Google Speech Commands

The Google Speech Commands V2 data set consists of 105 829 labelled keyword sequences of approximately 1 s.

The original train, validation, test splits are 80:10:10. For experiments 80% of the training set have been used for unlabelled pretraining and the last 20% for labelled training. This yields the following splits:

Split No. keyword examples
Pretraining 67 874
Training 16 969
Validation 9 981
Testing 11 005

Create Noisy dataset

To generate noisy datasets the scripts in the noise_gen folder can be used. Here the script create_noise_folder_snrmix.sh can be used to generate the training data.

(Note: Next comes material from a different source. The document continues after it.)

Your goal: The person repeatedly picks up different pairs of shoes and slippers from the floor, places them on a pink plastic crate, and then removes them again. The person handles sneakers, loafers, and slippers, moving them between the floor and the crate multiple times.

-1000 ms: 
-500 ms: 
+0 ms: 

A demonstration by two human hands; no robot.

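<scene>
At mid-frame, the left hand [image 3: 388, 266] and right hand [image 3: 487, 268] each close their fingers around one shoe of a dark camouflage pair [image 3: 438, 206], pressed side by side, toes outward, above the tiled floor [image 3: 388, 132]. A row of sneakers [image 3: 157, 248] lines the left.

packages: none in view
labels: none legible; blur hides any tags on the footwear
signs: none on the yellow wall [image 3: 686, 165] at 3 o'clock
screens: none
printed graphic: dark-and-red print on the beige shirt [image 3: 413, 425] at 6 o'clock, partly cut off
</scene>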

The training data is 50% clean data and 50% noisy data. The scripts in the folder test_only only creates folders with the noise test data. For all scripts the path to the clean Google Speech Commands V2 data set and to the noise data needs to be inserted along with the desired noise types and SNR's.

Experiment configuration

The configurations for all experiments are stored in .yaml files, which contain everything from the data path to hyperparameters. You will need to ensure that the paths in the configuration file matches your local data paths.

Configuration files for all experiments regarding the above-mentioned dataset are provided in the data2vec-KWS-main/KWT_configs and data2vec-KWS-main/data2vec/data2vec_configs folders. This includes configuration for KWT model baselines on the reduced Speech Commands training set, Data2Vec pretraining configurations for Speech Commands pretratining set and finetuning on the reduced Speech Commands training set.